Thanks for the information sir. OGS in my case was disabled by default and i am the one who enabled it manually. On the other hand i had a call and remote session with TAC engineer few hours ago and after further checking he restarted the snort service, SFDataCorrelator and Cloud Agent in FMC in also in FTD, after the service restart everything went well but as per the TAC engineer this fix is just a temporary one and maybe after 3-5 days this problem will occur again since this is considered bug on the Snort on the side of URL CATEGORIES that are not categorized properly. He will keep me posted on any development of this problem

but for now his recommendation is to either go back to Snort 2 or leave the block ACP's disabled since he is not confident on reverting it back to normal since the problem may occur again anytime during peak office hours.

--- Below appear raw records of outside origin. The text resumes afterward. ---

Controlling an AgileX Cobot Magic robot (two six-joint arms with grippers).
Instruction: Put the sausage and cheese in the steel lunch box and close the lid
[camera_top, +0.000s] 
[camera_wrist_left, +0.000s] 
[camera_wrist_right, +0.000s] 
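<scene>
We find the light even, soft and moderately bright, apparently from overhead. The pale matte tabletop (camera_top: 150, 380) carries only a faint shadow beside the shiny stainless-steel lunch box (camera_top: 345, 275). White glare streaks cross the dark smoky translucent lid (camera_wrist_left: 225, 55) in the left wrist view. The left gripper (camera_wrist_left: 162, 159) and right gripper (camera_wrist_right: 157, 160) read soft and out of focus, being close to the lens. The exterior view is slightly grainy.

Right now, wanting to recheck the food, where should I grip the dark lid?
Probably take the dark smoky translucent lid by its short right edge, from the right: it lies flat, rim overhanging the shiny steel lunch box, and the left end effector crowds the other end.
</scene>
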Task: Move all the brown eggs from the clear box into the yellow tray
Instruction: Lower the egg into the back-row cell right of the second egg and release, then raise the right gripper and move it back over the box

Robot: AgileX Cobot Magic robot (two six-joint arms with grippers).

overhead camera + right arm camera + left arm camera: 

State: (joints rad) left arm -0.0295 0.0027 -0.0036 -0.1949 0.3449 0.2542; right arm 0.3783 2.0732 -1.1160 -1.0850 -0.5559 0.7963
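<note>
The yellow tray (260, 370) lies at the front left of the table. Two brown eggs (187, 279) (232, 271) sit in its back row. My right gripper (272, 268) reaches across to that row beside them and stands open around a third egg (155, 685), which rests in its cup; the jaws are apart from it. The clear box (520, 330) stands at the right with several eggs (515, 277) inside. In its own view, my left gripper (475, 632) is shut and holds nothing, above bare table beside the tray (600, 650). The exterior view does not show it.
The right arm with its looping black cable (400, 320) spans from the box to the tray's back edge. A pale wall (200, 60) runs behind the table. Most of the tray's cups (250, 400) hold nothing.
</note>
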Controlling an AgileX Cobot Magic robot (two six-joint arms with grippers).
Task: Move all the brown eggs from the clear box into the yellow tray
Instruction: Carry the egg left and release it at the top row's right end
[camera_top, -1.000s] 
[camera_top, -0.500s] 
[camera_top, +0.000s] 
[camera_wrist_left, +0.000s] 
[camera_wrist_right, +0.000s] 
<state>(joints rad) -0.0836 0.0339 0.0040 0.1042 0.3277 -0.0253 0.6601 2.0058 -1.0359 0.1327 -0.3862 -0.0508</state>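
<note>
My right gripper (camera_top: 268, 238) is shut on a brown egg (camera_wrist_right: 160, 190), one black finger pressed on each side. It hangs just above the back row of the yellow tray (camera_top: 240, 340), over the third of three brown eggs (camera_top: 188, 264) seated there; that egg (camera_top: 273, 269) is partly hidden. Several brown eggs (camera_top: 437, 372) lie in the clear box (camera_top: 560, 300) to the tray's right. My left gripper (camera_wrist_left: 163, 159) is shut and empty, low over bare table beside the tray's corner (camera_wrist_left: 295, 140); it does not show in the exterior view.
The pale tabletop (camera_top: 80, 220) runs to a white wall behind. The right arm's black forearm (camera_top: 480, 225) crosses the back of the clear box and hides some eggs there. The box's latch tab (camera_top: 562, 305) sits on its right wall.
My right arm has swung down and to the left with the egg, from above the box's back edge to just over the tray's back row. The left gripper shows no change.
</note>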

on my end i am not confident on going back to Snort 2 since i had a memory utilization problem with that version before so i rather open all access to all users than suffer 92%-100% memory utilization. Anyway we have another url blocking tool that atleast block unwanted sites but still not reliable (better than nothing).

Has anyone experienced this weird problem?

Eric R. Jones · ‎12-15-2022

We haven't experienced this issue, but we also went from 7.0.1 to 7.1 skipping over the interim versions between the two. Is there a reason you can't leap from up to 7.1 or 7.2? I'm familiar with constraints on upgrades so I'll understand if policy forbids an upgrade to higher version, but I can say that I've had zero issues with our 7.0.1.0.1 version running SNORT 3.

Herald Sison · ‎12-15-2022

I had no choice at that time when my FTD was running 7.0.1 because it hit a bug also. It is very unlucky for me to always hit a bug in my FTD/FMC

the bug is it got stuck at 5% during deployment and i need to clear the DB inside the FTD to clear it.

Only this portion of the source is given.